Previously, Mr Schiff had said the censure resolution “would accuse me of omnipotence, the leader of some a vast Deep State conspiracy, and of course, it is nonsense.”
Beyond the Trump-Russia investigation, Mr Schiff also became a target of the Republican caucus due to his prosecution of Mr Trump during his first impeachment trial, when he was accused of improperly pressuring Ukrainian President Volodymyr Zelensky into launching a criminal investigation into Joe Biden — at the time, apparently, with the hopes of politically damaging the Democratic candidate ahead of the 2020 election.
That investigation was never launched but Rudy Giuliani, who was a central figure in trying to make it happen, would later go on to become Mr Trump’s legal counsel in his bid to overturn the election following his defeat.
The toothless censure of Mr Schiff is likely to be little more than a consolation prize for Republicans who had originally wanted an investigation into the origins of the Russia probe to uncover a vast “Deep State” conspiracy against Mr Trump, which never materialised.

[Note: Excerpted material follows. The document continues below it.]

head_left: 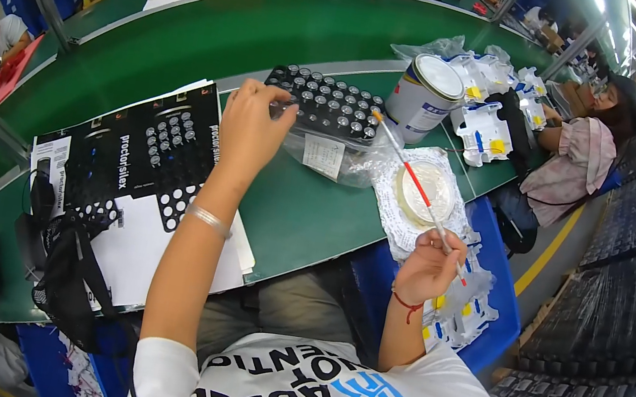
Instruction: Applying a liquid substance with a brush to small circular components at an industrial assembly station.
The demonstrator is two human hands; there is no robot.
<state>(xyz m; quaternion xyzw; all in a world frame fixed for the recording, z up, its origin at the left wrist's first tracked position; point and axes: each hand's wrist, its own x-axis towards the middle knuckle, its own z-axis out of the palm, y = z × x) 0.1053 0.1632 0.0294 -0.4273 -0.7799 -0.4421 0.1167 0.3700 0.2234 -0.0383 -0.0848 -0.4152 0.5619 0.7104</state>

The leader of that investigation, John Durham, appeared on Capitol Hill for a hearing of the House Judiciary Committee separately on Wednesday where Mr Schiff grilled him over whether he had been concerned about efforts by a group of Russians to reach out to the Trump campaign and offer damaging information about Hillary Clinton. Republicans, meanwhile, voiced their displeasure over how Mr Durham’s investigation had fizzled without any major victories in the effort to prove a long-reaching shadowy conspiracy against Mr Trump.